Their use case doesn't really allow for categorizing them. While they really don't belong in template space, and might even be better off over at Wikidata or perhaps Wikisource instead, the path of least resistance is probably to filter them out by title. Similarly, not all edit notices actually transclude {{Editnotice}}. —Cryptic 23:11, 11 August 2022 (UTC)
Thanks, Cryptic. By bug, I meant the wonkiness of the report in its current state, not that the DYKN templates were the bug themselves, just their inclusion. --WikiCleanerMan (talk) 23:27, 11 August 2022 (UTC)
I've also informed the coordinators at DYK and TFA about this. So, they will most likely join in on here. --WikiCleanerMan (talk) 00:07, 12 August 2022 (UTC)

Hi Cryptic. I think you're potentially misunderstanding. The "KML file" link is to an &action=raw URL, which is not a standard wikilink and is not tracked by MediaWiki's WhatLinksHere functionality.

What I mean by embedded is that, as described at Help:Attached KML, the XML from pages such as Template:Attached KML/Wendell H. Ford Expressway is being embedded into the article using JavaScript. So when you click the map in the top-right corner, you can see a line drawn on top of the map. That's the KML, which is stored as XML in template pages. I think because we're using JavaScript to embed this data into articles, that's close enough to being a transclusion that we should track it as such.

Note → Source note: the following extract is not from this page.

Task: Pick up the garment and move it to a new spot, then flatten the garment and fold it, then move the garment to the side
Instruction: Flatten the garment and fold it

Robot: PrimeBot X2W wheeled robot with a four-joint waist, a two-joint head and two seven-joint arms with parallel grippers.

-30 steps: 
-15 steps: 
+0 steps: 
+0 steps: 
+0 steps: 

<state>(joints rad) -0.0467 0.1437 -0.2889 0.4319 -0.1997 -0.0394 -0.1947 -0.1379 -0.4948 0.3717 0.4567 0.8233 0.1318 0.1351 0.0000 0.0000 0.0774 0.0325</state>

If you're curious, the wikilink itself is coming from Module:Attached KML, specifically line 176 of this version, which uses standard wikilink syntax: <div class="kmldata" data-server="%s" title="%s">[[%s%s]]</div>. That's what's populating Special:WhatLinksHere/Template:Attached KML/Wendell H. Ford Expressway. --MZMcBride (talk) 15:53, 12 August 2022 (UTC)

The presence of Category:Articles using KML not from Wikidata on Wendell H. Ford Expressway and its category description text makes me think we should just move these KML attachments to Wikidata entirely, as you say. --MZMcBride (talk) 16:01, 12 August 2022 (UTC)

I'm aware, and was deliberately simplifying. —Cryptic 19:21, 12 August 2022 (UTC)

MZMcBride, it seems these templates were included because of this edit you made, or the previous edit right before this one, as Anomie pointed out at the TFA talk page. The route templates have been showing up since July 20. From page two and onward the rest of these group templates have been added since July 20 and/or August 10/11. --WikiCleanerMan (talk) 16:58, 12 August 2022 (UTC)

So this previously did filter these pages by title. I don't think there's an alternative to returning to that for the Attached KML/ subpages, since putting a category on the pages changes the downloadable file. I agree that, whenever it's at all feasible, that categorization should be used instead of the title - Category:Wikipedia substituted templates and Category:Wikipedia transclusionless templates have more uses than just generating this report, and those shouldn't have to make the same ad-hoc exclusions. (Anomie can't be entirely correct, though, unless the script generating the reports crazily runs whatever's on the wiki page, rather than the wiki page just being a convenient mirror of the script's source - whatever changes Gonnym made there shouldn't have made any difference at all.) —Cryptic 19:54, 12 August 2022 (UTC)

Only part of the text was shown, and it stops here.